- [What to produce]
Search the records below for the string "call" and copy each line where it turns up.

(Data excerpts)
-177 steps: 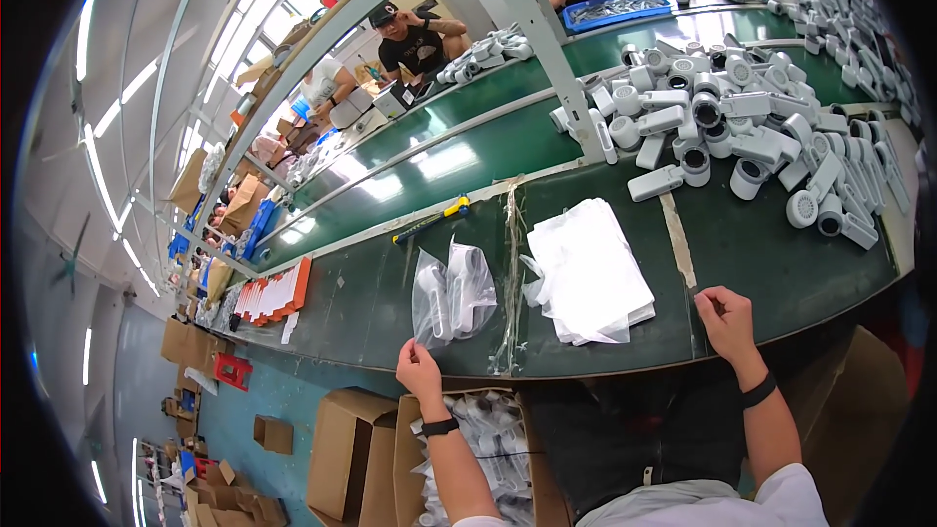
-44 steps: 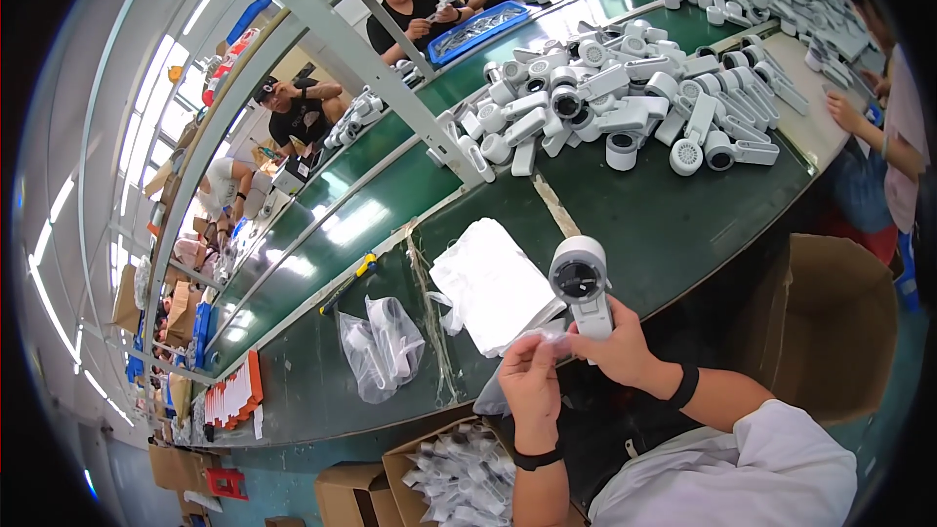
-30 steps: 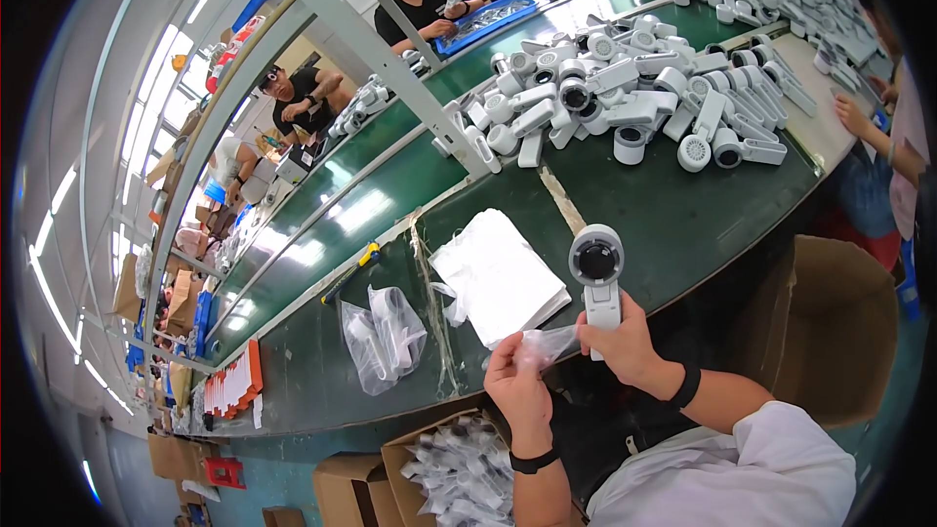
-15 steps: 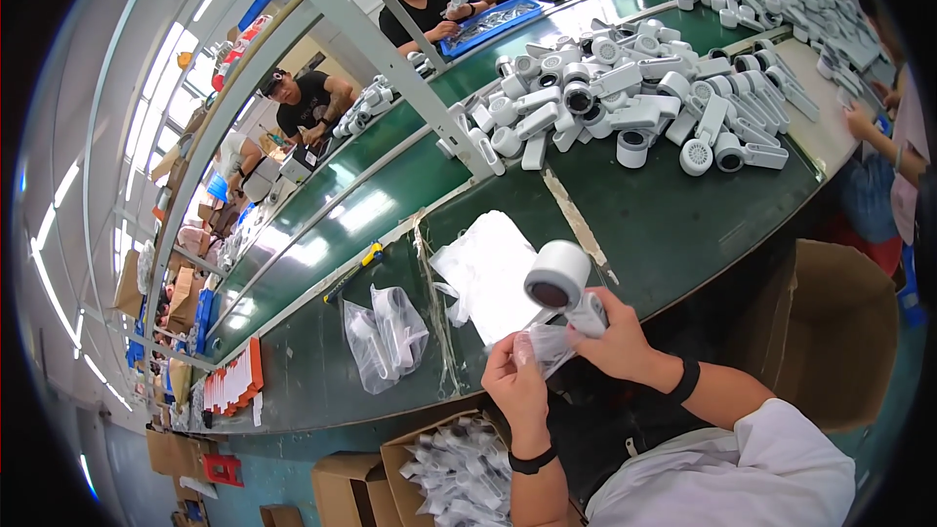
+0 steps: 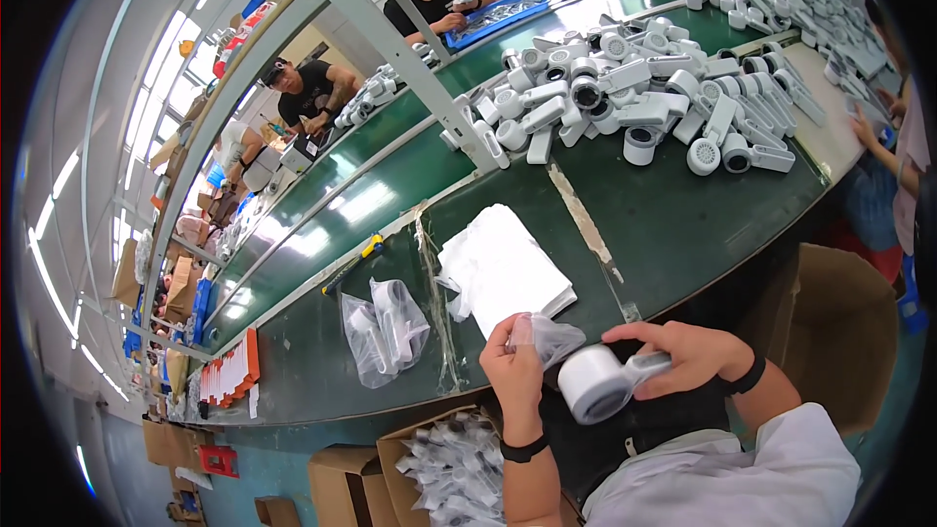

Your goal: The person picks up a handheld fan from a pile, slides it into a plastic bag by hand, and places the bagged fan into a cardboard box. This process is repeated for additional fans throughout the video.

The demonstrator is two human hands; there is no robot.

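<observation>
In my right hand (image 5: pixel 701 356) is a white handheld fan (image 5: pixel 589 378), gripped by its handle, with the round head tilted down toward my left hand. The thumb and forefinger are apart around the handle. My left hand (image 5: pixel 514 371) pinches a clear plastic bag (image 5: pixel 554 336), whose loose end spreads toward the fan head. The fan appears outside the bag. Just beyond my hands lies a stack of white sheets or flat bags (image 5: pixel 508 268). Left of it, a clear bag holding white fans (image 5: pixel 386 332) rests on the green table (image 5: pixel 303 371).
A large heap of fans (image 5: pixel 615 88) covers the table's far right. A yellow-handled cutter (image 5: pixel 369 246) lies near a metal rail. Below the edge stand a carton of bagged fans (image 5: pixel 454 468) and another cardboard box (image 5: pixel 839 332). Co-workers sit across the table.
My right hand has moved right and down, lowering the fan and turning its head toward me. The bag in my left hand now spreads out to the right.
</observation>
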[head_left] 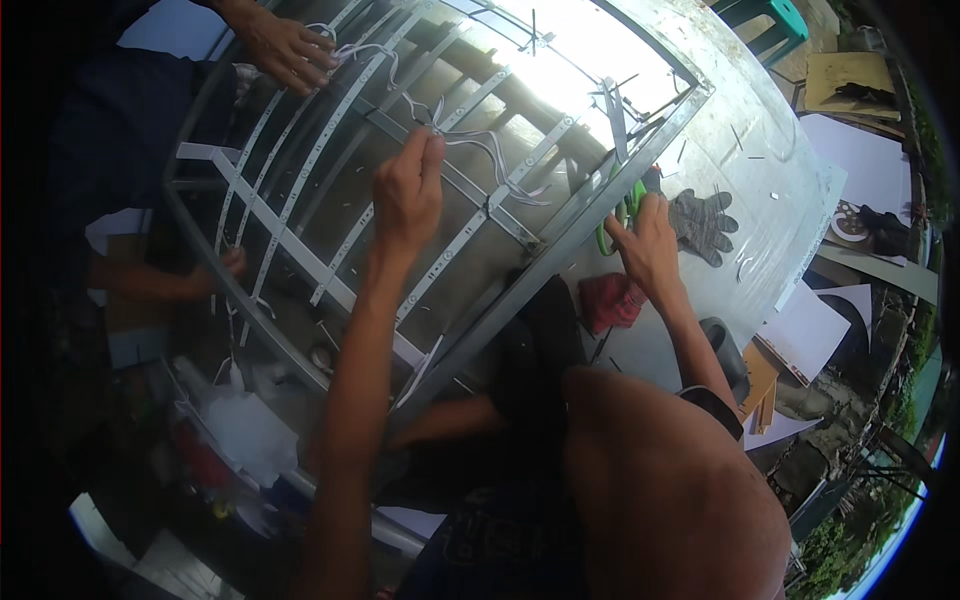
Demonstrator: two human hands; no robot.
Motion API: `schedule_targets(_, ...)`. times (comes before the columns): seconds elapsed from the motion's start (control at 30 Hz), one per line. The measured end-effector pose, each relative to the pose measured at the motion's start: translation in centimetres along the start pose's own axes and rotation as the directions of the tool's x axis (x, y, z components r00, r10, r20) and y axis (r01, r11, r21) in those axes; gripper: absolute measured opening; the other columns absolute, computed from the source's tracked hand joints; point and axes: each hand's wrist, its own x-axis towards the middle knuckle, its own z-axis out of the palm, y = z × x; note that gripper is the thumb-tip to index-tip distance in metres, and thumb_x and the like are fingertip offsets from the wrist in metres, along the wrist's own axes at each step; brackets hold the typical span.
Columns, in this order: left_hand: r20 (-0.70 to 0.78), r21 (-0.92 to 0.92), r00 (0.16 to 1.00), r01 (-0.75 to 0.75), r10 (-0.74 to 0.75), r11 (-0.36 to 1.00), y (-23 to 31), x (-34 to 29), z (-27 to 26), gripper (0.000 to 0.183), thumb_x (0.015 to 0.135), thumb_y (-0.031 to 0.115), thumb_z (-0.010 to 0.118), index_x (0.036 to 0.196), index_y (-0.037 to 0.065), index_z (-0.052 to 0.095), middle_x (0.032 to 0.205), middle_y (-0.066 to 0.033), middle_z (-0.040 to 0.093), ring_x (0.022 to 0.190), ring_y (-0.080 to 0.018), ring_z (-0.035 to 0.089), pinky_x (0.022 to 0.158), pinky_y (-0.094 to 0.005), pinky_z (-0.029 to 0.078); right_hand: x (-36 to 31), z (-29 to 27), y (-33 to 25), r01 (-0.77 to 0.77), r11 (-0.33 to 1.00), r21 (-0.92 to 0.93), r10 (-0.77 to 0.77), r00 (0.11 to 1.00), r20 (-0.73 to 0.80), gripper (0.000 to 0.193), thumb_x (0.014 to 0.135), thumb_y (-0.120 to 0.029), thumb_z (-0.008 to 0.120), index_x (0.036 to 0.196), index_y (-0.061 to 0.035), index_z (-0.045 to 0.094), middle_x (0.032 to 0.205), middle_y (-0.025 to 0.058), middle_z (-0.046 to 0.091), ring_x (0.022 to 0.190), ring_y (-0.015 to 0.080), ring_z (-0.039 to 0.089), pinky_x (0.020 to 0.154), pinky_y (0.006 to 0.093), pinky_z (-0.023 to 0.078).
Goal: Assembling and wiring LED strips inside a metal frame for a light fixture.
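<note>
My left hand point(408, 195) is closed in a pinch on thin white wires point(480, 140) over the middle of a grey metal frame point(590, 205). White light strips point(445, 262) with small evenly spaced dots run across the frame. At its right edge my right hand point(650, 245) grips the green handles of a pair of scissors point(616, 125), whose grey blades point up and away from me. The blades are apart from the wires in my left hand. Another person's hand point(292, 52) rests by the strips at the upper left, near more white wire.
A grey knit glove point(704, 226) and a red cloth item point(610, 302) lie right of the frame on the metal sheet point(745, 110), among scattered dark offcuts. A co-worker's second hand point(228, 268) touches the frame's left side. A green stool point(770, 30) stands far right.
</note>
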Motion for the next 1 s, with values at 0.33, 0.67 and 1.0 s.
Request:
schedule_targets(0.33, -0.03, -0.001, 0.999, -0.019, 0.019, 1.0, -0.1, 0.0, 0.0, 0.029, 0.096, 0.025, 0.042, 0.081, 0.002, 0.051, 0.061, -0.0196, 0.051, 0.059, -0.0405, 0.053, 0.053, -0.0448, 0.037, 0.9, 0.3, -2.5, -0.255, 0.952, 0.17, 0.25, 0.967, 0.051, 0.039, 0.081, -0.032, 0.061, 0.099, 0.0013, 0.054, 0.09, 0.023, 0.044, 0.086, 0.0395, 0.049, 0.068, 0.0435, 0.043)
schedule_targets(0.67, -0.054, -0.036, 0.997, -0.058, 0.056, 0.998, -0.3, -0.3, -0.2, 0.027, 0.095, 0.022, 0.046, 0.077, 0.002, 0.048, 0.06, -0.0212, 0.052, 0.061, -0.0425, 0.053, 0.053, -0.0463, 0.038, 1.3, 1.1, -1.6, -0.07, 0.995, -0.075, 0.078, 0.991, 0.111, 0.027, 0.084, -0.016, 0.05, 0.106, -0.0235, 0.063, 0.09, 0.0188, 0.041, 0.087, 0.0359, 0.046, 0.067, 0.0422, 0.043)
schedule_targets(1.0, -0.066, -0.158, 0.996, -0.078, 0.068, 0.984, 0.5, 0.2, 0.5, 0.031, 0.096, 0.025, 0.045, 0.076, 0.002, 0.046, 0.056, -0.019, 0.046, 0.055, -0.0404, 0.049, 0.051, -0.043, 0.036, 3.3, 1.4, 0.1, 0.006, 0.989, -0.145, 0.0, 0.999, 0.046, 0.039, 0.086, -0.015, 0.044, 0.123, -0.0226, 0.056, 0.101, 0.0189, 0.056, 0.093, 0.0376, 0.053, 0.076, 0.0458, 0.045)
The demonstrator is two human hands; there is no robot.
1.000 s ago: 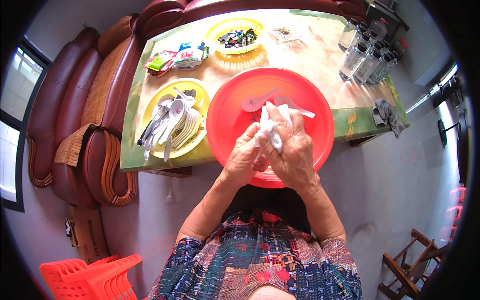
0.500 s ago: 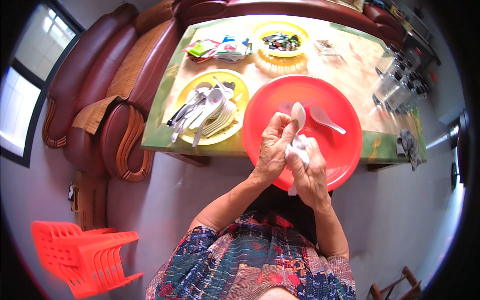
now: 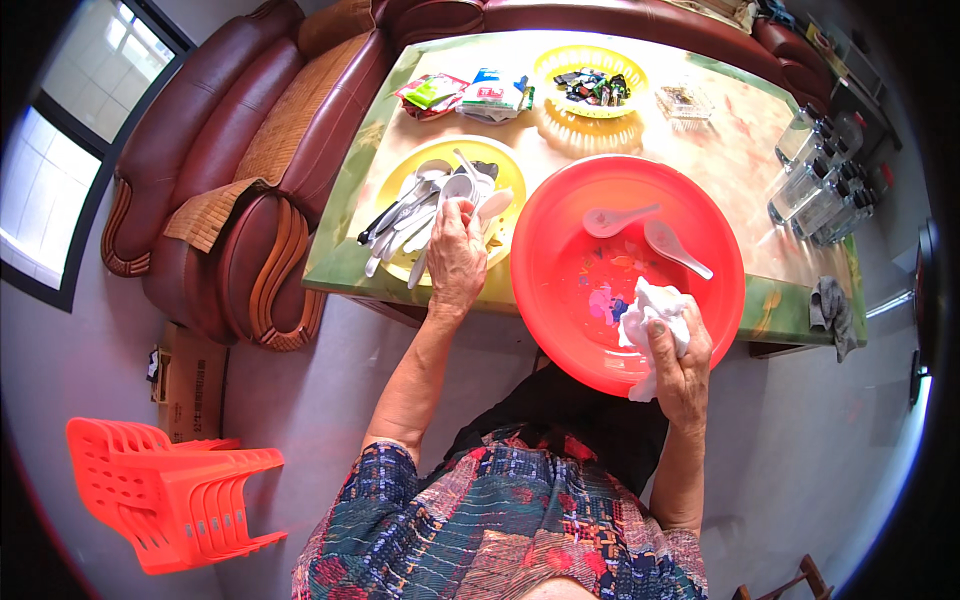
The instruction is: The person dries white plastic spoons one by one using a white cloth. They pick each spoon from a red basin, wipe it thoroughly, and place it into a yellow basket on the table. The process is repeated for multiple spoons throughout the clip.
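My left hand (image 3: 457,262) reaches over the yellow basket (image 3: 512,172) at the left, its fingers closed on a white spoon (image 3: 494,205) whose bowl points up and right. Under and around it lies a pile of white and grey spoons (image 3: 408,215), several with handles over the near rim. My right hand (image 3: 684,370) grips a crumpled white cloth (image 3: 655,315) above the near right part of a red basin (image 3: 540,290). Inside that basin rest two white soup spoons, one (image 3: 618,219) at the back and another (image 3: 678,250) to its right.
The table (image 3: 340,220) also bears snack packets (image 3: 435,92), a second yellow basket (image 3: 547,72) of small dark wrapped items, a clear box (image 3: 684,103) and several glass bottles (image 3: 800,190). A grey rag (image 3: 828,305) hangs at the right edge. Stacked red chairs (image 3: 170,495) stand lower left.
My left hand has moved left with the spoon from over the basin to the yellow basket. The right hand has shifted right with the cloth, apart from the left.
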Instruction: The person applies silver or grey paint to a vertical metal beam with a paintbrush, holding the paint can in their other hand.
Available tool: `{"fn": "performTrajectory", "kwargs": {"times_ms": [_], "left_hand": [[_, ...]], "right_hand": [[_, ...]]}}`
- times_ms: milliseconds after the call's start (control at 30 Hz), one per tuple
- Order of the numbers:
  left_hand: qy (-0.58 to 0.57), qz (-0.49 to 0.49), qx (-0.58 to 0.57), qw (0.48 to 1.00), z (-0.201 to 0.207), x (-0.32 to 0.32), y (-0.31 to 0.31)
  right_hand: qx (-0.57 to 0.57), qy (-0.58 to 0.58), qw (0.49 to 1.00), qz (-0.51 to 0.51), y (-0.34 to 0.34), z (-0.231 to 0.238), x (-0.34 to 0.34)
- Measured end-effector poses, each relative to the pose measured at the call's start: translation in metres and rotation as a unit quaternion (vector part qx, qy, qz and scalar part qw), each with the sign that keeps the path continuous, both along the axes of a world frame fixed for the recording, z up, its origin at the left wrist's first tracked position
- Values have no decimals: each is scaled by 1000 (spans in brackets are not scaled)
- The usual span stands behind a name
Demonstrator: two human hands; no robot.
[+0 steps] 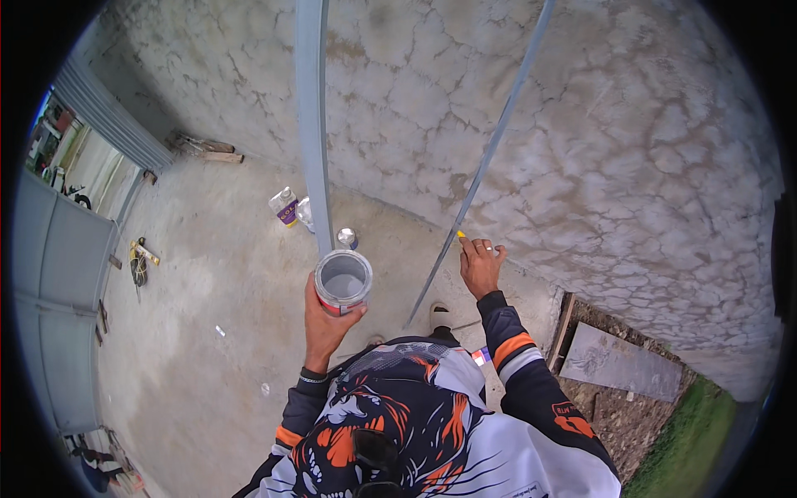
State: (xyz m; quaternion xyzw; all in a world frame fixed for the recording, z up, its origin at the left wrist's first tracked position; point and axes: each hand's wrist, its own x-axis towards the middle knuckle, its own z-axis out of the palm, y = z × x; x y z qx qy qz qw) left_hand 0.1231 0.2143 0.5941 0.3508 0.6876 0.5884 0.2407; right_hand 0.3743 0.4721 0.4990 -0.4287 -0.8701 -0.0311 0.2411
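My left hand [327, 325] is wrapped round an open paint can [343, 303] with a red label and grey paint inside. My right hand [481, 267] is raised, pinching a small yellow tool [462, 235] that shows only in part; what kind it is cannot be made out. Its tip is at or very close to a thin grey metal bar [490, 158], which slants from the floor up along the wall. Just beyond the can rises a wider light-grey metal post [313, 124].
A rough plastered wall [631, 116] runs along the far and right side. On the concrete floor [191, 307] stand a white-and-purple container [284, 206] and a small can [346, 238]. A grey slab [618, 363] lies on soil at right. Grey metal panels [58, 307] line the left; a person [98, 469] is at lower left.
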Motion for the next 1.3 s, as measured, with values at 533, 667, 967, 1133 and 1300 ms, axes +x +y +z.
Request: {"fn": "performTrajectory", "kwargs": {"times_ms": [533, 667, 967, 1133, 1300], "left_hand": [[27, -9, -38, 999, 23, 15, 5], [21, -14, -46, 999, 23, 20, 5], [-11, 12, -60, 998, 16, 27, 13], [-53, 11, -53, 997, 16, 31, 13], [-17, -7, -75, 997, 20, 31, 15]], "right_hand": [[-108, -65, 988, 84, -52, -108, -1], [-112, -33, 993, 28, 1, -78, -3], [-3, 76, 997, 33, -6, 19, 19], [-116, -11, 987, 109, -73, -50, 25], [-193, -106, 975, 37, -45, -109, 16]]}}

- [Result]
- times_ms: milliseconds after the call's start (control at 30 Hz), one per tuple
- Measured end-effector poses, each relative to the pose measured at the call's start: translation in metres and rotation as a unit quaternion (vector part qx, qy, qz and scalar part qw), each with the sign that keeps the path continuous, both along the axes of a world frame fixed for the recording, z up, its origin at the left wrist's first tracked position

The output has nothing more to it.